The Kingdom's oil company has hired Moelis & Co. to come up with a plan to sell stakes In Aramco's pipelines for the purpose of coming up with nearly $10 billion.

The move comes after Saudi Arabia's neighbor, Abu Dhabi, engaged in a similar cash-raising activity as it, too, looks to bring in billions to prop itself up during what has become a major recession due to the low oil prices as a result of the pandemic.

Saudi Arabia's budget has been struggling with the low oil prices and its burden of oil production cuts as a result of its OPEC agreement. Aramco reported a 44.6% decrease in its profits for the third quarter this year,  to $11.9 billion, from $21.29 billion in the third quarter last year.

As a major contributor to the government of Saudi Arabia, and with Saudi Arabia holding a 98% stake in Saudi Aramco, Aramco's financial well-being directly determines the well-being of Saudi Arabia in general.
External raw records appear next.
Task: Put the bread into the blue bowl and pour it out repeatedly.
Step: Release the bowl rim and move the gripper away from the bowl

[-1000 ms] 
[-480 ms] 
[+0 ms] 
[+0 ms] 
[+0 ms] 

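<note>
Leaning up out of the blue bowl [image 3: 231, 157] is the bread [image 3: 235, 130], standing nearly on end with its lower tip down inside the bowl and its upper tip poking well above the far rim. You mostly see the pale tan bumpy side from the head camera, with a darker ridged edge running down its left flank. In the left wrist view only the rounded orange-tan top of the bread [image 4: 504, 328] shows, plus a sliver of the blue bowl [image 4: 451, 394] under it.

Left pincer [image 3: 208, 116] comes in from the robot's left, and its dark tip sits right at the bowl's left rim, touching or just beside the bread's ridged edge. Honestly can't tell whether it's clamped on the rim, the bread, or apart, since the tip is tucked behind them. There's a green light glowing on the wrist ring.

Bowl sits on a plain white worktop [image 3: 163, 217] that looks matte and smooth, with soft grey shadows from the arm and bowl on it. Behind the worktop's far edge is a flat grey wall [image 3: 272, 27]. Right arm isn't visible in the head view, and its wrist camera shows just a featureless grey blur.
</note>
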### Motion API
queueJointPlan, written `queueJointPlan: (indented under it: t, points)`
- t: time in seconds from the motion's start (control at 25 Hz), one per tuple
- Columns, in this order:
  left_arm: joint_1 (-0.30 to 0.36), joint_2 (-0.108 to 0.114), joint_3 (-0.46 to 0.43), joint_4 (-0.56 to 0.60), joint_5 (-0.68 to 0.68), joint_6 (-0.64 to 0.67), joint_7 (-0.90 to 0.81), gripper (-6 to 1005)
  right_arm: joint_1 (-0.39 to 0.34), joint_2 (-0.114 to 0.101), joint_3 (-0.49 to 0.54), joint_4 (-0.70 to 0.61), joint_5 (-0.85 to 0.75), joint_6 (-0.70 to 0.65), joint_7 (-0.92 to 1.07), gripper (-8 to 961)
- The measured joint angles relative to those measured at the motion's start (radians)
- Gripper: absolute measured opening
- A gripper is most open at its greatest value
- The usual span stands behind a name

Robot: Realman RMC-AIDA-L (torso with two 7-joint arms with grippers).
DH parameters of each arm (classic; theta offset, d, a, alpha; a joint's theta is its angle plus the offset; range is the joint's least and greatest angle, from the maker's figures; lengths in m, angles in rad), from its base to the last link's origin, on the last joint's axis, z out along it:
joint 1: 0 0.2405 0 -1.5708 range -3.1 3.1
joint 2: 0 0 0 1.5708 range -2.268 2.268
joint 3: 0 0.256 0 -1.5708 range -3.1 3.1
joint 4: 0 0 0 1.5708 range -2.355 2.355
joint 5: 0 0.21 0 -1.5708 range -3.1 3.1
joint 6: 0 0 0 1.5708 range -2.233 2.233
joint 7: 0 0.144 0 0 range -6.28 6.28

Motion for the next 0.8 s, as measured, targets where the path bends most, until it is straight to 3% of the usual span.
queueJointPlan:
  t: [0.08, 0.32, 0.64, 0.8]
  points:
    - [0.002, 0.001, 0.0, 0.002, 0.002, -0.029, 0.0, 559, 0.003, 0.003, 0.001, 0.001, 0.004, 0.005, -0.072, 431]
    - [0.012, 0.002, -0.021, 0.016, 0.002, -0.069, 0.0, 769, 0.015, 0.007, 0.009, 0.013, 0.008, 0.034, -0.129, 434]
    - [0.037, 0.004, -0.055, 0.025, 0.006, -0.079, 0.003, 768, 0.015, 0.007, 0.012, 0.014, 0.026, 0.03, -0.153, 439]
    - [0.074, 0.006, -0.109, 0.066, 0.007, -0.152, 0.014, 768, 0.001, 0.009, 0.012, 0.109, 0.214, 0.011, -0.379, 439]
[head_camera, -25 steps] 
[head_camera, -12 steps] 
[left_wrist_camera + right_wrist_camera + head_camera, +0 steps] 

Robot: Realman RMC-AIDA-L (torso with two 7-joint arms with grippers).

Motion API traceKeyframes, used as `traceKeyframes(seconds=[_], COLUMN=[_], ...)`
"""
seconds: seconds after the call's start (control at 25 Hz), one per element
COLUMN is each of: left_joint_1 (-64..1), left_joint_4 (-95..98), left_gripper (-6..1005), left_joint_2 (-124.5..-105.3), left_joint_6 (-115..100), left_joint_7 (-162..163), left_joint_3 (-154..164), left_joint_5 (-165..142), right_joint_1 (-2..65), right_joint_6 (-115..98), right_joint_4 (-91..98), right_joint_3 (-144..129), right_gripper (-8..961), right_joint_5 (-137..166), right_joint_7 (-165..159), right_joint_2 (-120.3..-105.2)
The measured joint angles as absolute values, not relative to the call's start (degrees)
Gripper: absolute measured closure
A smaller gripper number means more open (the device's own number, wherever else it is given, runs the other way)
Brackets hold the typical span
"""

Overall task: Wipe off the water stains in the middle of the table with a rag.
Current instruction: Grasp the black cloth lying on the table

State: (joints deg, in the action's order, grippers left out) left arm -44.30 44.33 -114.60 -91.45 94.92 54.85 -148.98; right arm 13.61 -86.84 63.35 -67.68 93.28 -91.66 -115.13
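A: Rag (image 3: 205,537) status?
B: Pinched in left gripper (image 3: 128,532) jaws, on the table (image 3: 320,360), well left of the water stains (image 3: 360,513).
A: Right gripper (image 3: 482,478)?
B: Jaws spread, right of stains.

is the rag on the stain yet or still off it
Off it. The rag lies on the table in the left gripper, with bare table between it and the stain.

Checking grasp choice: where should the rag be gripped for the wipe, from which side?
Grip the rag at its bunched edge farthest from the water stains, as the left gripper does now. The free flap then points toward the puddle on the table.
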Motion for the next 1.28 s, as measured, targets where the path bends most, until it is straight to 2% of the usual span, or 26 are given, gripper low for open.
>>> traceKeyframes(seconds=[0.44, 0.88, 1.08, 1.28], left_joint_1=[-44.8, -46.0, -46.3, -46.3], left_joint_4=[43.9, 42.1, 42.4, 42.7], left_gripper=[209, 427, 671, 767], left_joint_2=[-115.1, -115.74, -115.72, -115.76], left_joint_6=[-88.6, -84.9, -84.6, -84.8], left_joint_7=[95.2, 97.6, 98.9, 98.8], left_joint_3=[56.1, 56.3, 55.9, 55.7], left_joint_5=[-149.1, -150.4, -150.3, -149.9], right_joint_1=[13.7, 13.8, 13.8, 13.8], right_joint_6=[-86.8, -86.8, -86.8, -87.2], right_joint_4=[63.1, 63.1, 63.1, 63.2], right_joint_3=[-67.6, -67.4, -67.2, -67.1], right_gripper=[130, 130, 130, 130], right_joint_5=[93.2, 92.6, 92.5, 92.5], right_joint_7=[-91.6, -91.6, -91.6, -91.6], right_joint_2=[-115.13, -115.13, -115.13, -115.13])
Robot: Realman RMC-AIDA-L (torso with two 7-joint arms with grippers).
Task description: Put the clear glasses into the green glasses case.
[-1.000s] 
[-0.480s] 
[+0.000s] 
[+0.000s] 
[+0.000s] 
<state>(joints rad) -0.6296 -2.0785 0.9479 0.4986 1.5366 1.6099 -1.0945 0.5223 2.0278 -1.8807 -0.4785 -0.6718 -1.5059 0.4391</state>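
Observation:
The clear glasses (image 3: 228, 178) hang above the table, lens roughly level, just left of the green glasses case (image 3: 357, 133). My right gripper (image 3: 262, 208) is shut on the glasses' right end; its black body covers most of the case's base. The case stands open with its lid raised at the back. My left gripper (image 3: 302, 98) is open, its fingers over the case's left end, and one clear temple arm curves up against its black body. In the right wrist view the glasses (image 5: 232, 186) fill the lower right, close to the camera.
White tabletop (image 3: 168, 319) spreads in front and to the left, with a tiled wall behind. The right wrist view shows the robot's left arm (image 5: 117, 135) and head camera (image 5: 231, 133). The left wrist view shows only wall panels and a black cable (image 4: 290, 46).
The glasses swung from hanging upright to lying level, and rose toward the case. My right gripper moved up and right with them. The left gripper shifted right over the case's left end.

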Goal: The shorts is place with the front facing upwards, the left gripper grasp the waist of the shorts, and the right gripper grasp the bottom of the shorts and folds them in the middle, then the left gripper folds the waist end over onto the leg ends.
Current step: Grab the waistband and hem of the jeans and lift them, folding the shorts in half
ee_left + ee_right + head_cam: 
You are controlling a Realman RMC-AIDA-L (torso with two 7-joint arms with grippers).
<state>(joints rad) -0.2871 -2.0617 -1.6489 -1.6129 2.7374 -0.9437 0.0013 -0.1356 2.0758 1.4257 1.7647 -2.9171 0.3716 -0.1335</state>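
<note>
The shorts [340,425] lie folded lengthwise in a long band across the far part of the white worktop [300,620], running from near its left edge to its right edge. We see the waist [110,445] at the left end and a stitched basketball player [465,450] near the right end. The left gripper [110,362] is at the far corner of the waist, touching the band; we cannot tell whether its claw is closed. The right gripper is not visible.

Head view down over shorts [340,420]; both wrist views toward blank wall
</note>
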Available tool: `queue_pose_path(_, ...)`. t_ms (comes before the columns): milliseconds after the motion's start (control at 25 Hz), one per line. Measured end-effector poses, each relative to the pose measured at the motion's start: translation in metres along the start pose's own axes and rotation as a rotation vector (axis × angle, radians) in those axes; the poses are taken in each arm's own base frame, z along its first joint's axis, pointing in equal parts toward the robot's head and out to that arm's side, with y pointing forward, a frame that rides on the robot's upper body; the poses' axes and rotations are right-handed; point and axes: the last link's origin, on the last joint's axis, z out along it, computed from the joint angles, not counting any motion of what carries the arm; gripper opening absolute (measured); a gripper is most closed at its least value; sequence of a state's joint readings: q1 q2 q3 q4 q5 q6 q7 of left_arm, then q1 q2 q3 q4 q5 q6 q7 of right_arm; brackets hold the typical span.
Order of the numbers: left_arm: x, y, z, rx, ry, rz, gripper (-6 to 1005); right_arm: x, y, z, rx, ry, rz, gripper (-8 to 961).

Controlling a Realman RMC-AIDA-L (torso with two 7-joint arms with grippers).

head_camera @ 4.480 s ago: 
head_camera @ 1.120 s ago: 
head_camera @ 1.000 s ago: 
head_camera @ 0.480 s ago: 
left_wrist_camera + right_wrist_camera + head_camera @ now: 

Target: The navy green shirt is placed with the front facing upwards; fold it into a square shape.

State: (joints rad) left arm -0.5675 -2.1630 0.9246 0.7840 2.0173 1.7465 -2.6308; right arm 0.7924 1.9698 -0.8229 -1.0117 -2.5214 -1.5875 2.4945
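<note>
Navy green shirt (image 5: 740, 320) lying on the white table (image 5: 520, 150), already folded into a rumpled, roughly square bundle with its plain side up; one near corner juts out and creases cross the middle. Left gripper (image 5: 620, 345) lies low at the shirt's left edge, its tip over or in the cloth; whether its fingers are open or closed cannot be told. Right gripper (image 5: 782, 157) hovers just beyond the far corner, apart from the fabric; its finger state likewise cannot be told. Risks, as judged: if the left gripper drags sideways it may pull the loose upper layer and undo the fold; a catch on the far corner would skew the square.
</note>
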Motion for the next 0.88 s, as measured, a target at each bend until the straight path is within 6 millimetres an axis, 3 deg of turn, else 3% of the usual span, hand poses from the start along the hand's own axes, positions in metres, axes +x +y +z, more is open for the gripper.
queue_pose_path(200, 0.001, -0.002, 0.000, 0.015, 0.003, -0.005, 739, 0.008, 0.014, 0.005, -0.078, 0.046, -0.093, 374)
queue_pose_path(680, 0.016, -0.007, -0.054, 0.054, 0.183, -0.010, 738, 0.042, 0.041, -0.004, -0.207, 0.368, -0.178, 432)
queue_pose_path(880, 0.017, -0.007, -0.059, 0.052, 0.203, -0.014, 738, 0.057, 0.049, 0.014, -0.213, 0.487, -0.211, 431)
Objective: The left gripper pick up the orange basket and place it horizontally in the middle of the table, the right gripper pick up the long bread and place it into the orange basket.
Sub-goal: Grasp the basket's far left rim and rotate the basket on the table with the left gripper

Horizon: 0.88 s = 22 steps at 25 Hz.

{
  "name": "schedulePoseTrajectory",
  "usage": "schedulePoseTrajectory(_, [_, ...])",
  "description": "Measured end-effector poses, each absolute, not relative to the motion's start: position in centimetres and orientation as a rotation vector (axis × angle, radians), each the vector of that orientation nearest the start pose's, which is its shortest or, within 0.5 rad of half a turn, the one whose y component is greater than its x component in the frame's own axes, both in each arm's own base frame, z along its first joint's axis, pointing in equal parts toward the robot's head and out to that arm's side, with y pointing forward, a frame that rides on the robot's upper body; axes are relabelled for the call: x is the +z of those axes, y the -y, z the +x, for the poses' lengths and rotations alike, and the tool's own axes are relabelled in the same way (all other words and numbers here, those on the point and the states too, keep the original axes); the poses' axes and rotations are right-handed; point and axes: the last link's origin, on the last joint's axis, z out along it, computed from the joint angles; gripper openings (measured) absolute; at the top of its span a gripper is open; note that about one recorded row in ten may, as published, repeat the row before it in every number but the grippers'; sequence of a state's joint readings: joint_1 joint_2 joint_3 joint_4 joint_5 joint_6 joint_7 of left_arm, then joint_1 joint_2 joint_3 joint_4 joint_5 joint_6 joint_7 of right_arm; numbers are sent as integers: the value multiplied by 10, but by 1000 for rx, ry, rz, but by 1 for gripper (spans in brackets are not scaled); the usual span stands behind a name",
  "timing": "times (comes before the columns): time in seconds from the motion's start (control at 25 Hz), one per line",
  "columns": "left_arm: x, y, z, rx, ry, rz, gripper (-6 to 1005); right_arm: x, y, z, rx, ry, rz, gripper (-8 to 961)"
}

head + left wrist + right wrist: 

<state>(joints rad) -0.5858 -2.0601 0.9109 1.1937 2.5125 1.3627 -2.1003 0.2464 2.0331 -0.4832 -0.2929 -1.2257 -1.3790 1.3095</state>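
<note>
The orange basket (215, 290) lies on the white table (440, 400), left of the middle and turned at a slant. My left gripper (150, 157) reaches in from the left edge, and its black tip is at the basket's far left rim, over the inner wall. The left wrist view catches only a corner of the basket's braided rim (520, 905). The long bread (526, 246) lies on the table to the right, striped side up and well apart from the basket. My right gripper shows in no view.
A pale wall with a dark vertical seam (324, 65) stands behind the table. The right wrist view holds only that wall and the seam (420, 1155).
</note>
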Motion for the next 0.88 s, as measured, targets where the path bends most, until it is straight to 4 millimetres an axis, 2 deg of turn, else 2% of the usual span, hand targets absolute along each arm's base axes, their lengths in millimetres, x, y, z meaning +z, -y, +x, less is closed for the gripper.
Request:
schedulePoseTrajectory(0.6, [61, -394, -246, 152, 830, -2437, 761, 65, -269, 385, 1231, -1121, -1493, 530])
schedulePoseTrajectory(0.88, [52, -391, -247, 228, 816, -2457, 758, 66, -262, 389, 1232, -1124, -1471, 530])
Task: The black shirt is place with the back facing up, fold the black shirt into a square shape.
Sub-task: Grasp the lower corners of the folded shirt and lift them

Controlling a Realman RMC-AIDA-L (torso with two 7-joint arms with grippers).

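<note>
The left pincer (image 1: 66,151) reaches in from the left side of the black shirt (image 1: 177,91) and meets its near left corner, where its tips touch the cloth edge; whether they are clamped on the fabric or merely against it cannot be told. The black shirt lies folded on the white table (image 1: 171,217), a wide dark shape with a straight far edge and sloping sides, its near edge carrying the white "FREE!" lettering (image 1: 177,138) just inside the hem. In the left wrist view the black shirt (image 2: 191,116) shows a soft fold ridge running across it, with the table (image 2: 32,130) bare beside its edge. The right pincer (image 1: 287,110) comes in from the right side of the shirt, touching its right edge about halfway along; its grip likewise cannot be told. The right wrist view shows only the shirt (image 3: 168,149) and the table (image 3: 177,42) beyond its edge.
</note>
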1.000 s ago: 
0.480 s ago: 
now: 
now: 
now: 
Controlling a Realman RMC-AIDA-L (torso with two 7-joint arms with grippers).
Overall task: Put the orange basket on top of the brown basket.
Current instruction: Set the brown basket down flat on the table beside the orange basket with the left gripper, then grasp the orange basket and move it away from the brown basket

Aramco's perusal of pipeline deals to raise cash serve as a grim warning to the oil market, whose fate is tied to the pandemic and the resulting low oil demand, a fact that remains outside of both Saudi Arabia's and OPEC+'s control.  

The situation is dire for Crown Prince Mohammed bin Salman, who has promised to diversify the economy away from oil by 2030-a plan which relies on Aramco revenues to bring to fruition.

Aramco has already cut CAPEX, and this stake sale is the next logical step.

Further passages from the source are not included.